Thursday, January 29, 2004

Just discovered a fantastic paper (via Richard Macmanus via Seb)

"The Information Architecture of Cities", by L. Andrew Coward and Nikos A. Salingaros, which discusses InformationArchitecture of cities ie. it thinks about cities as information processing systems. Can't recommend this highly enough.

My summary is on ThoughtStorms: TheCityAsInformationSystem or a slightly delinked version below :




City as Information Processing Architecture



It treats cities as information processing architecture.


Movements of people and goods are interpretted as information flows. But an information system is considered to be one which doesn't just move information around. It also processes it. Alternatives are evaluated and decisions are made. For example, humans make decisions about what work to do, what business to invest time and money in according to the information they are fed by the city.


Fractal Loading



Journeys accomplish a primary information exchange. But ideally (for C+S) journeys have secondary, serendipitous information exchange. For examples, a pedestrian on the way to work visits shops, sees adverts, buys a newspaper, encounters a friend and has a quick word, and may have a coffee observing the behaviour and dress of those around her. This multiplicity of dimensions of information they call FractalLoading.


The virtue of cities is this dense, fractal, multilayered information exchange. It makes cities generate economic wealth and culture. Urban city planners should try to optimize the fractal loading of information.


In contrast, traditionally city planners have tried to


  • visually simplify the structure of the city
  • design "plug and play" modules, abstracted from their context


in the name of simplifying and optimizing the obvious, primary information flows.

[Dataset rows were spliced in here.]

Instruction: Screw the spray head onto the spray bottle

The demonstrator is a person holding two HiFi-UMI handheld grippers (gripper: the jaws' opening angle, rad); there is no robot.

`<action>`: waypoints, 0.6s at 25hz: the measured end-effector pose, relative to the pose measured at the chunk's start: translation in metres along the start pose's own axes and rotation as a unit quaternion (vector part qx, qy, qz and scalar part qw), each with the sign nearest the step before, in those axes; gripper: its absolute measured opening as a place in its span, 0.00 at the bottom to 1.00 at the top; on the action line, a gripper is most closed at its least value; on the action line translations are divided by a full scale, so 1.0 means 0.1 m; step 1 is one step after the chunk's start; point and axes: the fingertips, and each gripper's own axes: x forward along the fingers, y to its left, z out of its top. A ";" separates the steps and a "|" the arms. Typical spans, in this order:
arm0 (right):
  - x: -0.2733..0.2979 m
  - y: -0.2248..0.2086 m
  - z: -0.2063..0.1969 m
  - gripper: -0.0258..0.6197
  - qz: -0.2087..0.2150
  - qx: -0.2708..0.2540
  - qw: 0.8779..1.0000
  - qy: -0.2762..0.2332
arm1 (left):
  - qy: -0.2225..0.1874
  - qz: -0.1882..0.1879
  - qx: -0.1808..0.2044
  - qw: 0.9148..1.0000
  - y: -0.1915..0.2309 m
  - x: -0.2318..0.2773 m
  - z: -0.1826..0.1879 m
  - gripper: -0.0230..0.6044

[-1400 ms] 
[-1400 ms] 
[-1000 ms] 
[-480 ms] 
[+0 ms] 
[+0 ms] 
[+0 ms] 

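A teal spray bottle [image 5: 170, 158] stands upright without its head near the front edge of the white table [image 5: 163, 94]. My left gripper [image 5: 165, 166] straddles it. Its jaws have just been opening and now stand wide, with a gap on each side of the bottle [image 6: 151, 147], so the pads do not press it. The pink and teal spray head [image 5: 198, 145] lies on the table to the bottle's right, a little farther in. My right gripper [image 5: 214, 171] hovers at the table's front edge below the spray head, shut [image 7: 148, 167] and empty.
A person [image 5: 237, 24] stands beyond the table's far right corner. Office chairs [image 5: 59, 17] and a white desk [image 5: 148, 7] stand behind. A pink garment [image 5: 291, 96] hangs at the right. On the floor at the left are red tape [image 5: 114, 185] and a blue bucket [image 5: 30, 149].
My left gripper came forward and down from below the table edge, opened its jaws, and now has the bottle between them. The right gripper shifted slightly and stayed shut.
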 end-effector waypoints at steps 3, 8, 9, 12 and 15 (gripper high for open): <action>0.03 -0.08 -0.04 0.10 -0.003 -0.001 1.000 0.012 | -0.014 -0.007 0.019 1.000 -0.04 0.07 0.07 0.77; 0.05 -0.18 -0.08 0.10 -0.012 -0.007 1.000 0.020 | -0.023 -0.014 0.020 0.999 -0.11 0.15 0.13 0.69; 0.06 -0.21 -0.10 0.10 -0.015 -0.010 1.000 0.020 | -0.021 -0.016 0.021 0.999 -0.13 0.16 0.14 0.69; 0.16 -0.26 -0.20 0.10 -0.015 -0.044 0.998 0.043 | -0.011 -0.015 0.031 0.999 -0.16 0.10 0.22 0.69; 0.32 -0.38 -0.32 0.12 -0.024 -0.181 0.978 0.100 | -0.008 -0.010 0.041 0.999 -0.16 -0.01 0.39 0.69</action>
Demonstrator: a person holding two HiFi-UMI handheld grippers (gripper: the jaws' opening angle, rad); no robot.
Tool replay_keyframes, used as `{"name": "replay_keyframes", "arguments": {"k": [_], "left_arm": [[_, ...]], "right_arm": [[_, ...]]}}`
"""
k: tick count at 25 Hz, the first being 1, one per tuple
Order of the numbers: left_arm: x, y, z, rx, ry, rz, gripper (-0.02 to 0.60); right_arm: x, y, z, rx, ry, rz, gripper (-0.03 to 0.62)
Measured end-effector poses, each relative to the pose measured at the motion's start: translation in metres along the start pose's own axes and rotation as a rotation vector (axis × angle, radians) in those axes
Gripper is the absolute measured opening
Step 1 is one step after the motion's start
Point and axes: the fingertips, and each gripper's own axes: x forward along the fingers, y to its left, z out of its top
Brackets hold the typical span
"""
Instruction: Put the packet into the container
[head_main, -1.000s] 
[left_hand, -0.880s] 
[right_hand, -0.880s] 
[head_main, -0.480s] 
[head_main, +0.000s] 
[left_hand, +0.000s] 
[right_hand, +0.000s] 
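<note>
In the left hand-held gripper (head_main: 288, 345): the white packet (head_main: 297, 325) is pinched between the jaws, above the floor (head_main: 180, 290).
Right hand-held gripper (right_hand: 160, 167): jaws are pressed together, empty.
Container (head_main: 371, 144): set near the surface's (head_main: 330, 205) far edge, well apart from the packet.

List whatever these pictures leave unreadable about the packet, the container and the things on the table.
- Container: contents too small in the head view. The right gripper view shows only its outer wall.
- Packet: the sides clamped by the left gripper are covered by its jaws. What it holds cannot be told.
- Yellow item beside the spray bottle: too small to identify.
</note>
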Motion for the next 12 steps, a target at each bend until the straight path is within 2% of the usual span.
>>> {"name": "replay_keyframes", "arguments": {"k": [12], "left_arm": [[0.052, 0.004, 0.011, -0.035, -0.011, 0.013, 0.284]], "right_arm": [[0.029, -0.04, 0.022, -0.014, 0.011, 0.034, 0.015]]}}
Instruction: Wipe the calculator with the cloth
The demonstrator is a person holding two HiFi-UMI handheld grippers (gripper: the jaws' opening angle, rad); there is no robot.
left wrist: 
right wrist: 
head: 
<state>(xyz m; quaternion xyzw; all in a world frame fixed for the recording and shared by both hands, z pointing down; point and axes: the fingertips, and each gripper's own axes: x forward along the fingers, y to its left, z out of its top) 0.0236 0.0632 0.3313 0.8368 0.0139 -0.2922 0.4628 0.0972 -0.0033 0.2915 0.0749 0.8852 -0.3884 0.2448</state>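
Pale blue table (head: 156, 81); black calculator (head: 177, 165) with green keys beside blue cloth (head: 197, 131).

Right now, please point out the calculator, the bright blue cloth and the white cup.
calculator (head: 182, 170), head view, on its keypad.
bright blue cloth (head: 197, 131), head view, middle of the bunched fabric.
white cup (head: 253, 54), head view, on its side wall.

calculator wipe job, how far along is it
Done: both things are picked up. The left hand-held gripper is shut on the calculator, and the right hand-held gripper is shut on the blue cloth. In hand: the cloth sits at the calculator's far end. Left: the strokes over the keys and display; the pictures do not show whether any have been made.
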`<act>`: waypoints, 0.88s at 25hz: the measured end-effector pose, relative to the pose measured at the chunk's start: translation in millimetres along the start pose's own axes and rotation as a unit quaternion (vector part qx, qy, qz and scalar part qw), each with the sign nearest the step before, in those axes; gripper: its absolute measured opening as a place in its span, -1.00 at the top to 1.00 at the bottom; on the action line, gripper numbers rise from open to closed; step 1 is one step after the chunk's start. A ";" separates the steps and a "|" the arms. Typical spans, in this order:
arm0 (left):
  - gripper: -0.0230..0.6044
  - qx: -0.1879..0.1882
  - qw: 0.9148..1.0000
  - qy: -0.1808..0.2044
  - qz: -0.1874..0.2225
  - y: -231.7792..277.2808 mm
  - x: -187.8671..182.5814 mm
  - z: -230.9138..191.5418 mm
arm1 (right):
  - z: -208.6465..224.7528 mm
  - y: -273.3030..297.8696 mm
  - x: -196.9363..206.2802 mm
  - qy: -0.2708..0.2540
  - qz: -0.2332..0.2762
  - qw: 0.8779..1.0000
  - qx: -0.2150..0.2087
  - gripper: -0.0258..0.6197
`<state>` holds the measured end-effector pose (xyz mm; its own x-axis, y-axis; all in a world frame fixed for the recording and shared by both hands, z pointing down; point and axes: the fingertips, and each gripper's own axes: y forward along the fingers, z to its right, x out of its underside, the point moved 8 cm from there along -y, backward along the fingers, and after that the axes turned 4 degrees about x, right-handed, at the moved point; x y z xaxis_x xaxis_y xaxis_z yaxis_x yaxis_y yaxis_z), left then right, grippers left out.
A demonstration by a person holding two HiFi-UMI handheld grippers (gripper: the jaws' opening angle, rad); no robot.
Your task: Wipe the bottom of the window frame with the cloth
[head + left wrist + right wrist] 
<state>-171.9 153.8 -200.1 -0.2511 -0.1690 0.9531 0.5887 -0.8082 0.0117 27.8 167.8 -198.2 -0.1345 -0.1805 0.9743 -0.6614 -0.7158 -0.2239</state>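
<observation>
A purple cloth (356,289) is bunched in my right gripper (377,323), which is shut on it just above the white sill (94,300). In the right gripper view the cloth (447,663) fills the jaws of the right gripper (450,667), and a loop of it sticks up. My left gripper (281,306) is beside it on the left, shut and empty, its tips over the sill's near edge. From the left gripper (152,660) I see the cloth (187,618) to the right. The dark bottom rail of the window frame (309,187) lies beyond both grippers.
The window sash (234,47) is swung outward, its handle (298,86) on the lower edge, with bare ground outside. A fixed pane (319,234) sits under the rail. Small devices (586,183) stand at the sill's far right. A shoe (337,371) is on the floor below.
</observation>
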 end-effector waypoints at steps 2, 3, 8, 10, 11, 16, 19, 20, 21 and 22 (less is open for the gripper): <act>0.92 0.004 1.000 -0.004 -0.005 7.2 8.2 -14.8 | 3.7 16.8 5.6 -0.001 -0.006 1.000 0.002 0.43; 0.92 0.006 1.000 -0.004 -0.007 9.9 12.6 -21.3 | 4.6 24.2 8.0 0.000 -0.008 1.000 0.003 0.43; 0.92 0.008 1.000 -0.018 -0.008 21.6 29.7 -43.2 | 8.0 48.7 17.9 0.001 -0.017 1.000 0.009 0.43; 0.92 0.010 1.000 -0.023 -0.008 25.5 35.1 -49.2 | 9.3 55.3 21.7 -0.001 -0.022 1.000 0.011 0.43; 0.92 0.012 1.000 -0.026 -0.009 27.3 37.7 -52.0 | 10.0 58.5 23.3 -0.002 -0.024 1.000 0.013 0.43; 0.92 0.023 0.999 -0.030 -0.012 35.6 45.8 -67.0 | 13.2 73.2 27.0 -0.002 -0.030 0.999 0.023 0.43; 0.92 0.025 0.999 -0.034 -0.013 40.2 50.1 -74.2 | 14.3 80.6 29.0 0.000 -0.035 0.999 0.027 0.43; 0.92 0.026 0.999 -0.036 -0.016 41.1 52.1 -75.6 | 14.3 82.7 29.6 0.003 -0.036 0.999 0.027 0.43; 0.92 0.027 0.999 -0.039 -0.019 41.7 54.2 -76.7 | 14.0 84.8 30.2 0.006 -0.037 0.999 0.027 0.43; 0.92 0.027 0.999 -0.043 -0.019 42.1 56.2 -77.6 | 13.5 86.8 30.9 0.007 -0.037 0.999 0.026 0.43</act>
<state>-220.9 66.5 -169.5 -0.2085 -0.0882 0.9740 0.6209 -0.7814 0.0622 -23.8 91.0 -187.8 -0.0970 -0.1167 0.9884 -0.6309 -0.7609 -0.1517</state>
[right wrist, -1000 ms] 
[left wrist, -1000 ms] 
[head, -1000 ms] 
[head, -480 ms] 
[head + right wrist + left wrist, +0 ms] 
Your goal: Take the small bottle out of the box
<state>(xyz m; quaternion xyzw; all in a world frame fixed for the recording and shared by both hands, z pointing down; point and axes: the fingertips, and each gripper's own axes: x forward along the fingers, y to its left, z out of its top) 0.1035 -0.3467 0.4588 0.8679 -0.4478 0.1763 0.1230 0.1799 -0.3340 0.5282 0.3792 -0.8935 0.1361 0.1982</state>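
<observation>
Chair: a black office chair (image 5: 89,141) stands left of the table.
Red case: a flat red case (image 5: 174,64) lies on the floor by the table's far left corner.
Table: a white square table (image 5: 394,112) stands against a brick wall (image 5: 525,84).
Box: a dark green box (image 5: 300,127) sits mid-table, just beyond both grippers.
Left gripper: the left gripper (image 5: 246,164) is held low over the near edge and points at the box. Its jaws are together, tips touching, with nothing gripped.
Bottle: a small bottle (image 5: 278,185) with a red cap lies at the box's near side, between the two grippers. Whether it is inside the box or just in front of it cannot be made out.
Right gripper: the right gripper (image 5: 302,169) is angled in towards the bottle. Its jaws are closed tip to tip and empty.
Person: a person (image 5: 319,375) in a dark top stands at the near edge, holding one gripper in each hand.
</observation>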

For example, cities are zoned into commercial, living and shopping districts. Joined by high-speed, but informationally 1-dimensional, long distance connections. Large roads are driven through previously complex and rich urban centres, destroying their informational ecology.


These practices are all traditionally criticised by Jane Jacobs, Christopher Alexander, Stewart Brand etc. But this paper offers another explanation of the problem. They reduce FractalLoading and therefore information exchange efficiency.


Systems Theory




Drawing on the Systems Theories of Herb Simon the paper points out that all successful complex systems are organized into hierarchies of modules at different scales. (A fractal organization) But cities which are zoned break this pattern.


Hardware and Software Complexity




The authors make a distinction between software and hardware types of complexity :



  • Software complexity arises where you have a few types of homogenous modules, and a large number of potential links or flows. The complexity is in the configuration of the links.



  • "Hardware" complexity arises from a wider variety of heterogenous modules with fewer links.



Von Neuman and Recommendation Architectures



The authors make a second distinction between two kinds of succesful complex, information system.



  • The "von Neuman" architecture of separated functional modules (eg. memory and processing) with fixed purposes and relationships



  • A "Recommendation Architecture" where similar modules explore and compete. (Similar to competitive layers in a Neural Network, especially something like Adaptive Resonance Theory)


The first of these is closer to hardware complexity, the second, software complexity.


Chaotic and Homeostatic




A third distinction is made between two dynamic trends in systems :



  • chaotic ie. the usual sensitive dependency on initial conditions


and



  • and that trend where complex dynamics fall into a point or basin of attraction, converging from widely different starting points


Why Hierarchies




From Herb Simon, they argue that complex systems seek hierarchies for two reasons :



  • to simplify the information required to describe and build the system



  • to centralize knowledge of problems and the resources to deal with them. Knowledge of problems needs to be at a high level, but execution needs to be applied at the low, local level. Thus the two levels are forced into a relationship, whier the higher controls or guides the lower.


Thus the systems need to be hierarchies of modules.


Module boundaries




Modules are defined not as spatial regions as typically thought of as modules by urban planners. (What C+S call non-modules) But by information flows. A module is a network of information, who's boundary is best defined as the place where external communication is simplified, formalized or standardized ie. is an interface. Elements within the module are highly connected / dependent but modules themselves are weakly connected.


Plug and Play




Attempts to build "plug and play" modules abstracted from their context (eg. a business park) are flawed. They typically misunderstand the nature of modules as defined above. Often urban modules are defined as a spatial region, combining many identical elements eg. office block, business parks, residential districts. These are not real modules at all. Most people interact with elements of different types ie. people live in residential apartments, work in offices and socialize in bars.
Few people travel from house to house. And few companies buy from the company next door in the business park.


On the other hand, these modules are connected to the rest of the city through simplified interfaces eg. one road for the business park. The simplicity is based on the assumption that this spatial area is a module. But it needs to be used for the high bandwidth connections between the elements and the rest of their true modules elsewhere. The result, conjestion.